46. "Inert waste" means nonputrescible solid waste which will not generally contaminate water or form a contaminated leachate. Inert waste does not serve as food for vectors. Inert waste includes: construction and demolition material such as metal, wood, bricks, masonry and cement concrete; asphalt concrete; metal; tree branches; bottom ash from coal-fired boilers that is not CCR; and waste coal fines from air pollution control equipment.
47. "Inflow design flood" means the flood hydrograph that is used in the design or modification of the surface impoundments and its appurtenant works.
48. "Land treatment" means the controlled application of solid waste, excluding application of animal manure, into the surface soil to alter the physical, chemical, and biological properties of the waste.
49. "Landfill" has the meaning given by North Dakota Century Code section 23.1-08-02 and that is not a land treatment unit, surface impoundment, injection well, or waste pile.
50. "Lateral expansion" means a horizontal extension of the waste boundaries of an existing solid waste disposal unit. This applies to an existing CCR landfill or existing CCR surface impoundment for lateral expansions made after October 19, 2015.
51. "Leachate" means a liquid that has passed through or emerged from solid waste and contains soluble, suspended, or miscible materials removed from such waste.
52. "Leachate removal system" means any combination of landfill base slopes, liners, permeable zones, pipes, detection systems, sumps, pumps, holding areas or retention structures, treatment systems, or other features that are designed, constructed, and maintained to contain, collect, detect, remove, and treat leachate.
53. "Liquefaction factor of safety" means the factor of safety (safety factor) determined using analysis under liquefaction conditions.
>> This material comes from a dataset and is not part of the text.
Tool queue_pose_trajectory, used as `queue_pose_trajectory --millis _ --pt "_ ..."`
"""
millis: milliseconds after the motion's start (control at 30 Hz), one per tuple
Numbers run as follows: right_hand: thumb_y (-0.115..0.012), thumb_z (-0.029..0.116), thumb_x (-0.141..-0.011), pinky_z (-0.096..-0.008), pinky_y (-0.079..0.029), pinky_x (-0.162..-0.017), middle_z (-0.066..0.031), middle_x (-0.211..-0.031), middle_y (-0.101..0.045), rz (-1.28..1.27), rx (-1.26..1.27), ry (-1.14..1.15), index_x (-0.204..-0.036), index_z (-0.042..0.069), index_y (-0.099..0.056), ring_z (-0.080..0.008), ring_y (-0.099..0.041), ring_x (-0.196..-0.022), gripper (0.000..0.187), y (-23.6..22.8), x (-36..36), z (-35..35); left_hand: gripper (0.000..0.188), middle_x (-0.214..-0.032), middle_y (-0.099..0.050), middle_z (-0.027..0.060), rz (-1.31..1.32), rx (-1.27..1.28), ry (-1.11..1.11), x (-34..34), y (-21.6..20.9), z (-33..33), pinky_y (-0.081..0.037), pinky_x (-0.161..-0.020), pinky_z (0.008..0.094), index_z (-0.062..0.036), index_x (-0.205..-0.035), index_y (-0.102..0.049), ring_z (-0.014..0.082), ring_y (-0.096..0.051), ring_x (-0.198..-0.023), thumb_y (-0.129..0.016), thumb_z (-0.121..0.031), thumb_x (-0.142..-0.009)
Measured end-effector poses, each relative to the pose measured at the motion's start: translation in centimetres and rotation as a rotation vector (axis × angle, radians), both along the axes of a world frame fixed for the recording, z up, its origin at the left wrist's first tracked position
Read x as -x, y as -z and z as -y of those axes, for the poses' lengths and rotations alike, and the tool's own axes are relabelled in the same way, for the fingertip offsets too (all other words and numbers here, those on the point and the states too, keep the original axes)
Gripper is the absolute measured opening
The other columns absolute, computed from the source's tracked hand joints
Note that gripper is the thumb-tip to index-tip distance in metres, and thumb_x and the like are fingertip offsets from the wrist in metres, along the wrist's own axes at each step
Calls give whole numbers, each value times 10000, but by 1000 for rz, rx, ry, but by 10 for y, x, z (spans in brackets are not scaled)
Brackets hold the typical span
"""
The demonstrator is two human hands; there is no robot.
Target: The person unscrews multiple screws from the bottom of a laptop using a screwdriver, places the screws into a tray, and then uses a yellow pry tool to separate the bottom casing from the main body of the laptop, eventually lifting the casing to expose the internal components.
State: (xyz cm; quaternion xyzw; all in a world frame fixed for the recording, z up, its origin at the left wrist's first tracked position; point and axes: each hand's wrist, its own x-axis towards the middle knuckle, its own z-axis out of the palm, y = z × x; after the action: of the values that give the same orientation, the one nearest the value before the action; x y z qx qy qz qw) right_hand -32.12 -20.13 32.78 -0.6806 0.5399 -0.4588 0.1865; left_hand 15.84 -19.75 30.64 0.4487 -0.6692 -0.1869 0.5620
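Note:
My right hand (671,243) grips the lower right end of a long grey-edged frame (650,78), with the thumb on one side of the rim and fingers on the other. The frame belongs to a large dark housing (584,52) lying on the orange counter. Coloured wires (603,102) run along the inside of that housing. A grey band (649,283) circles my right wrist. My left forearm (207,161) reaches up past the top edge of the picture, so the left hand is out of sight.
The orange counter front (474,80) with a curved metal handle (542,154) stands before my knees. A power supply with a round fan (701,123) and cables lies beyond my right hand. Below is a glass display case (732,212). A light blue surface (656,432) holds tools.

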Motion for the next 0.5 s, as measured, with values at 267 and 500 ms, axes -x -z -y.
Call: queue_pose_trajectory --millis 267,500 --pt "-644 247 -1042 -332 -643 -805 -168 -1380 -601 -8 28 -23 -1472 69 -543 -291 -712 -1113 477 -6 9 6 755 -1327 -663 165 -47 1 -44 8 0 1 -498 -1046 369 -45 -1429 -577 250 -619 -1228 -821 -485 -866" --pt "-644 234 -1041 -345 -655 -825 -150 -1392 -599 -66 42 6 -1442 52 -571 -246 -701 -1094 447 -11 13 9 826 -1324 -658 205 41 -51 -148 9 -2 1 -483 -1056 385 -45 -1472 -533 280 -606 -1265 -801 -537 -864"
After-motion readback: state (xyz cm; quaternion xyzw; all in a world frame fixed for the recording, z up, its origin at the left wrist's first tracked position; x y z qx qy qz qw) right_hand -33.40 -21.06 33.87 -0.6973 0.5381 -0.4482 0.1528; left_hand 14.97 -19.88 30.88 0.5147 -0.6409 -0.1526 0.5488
54. "Lithified earth material" means all rock, including all naturally occurring and naturally formed aggregates or masses of minerals or small particles of older rock that formed by crystallization of magma or by induration of loose sediments. This term does not include manmade materials, such as fill, concrete, and asphalt, or unconsolidated earth materials, soil, or regolith lying at or near the earth surface.
55. "Lower explosive limit" means the lowest percent by volume of a mixture of explosive gases in air that will propagate a flame at twenty-five degrees Celsius [77 degrees Fahrenheit].
56. "Municipal waste incinerator ash" means the residue produced by the incineration or gasification of municipal waste.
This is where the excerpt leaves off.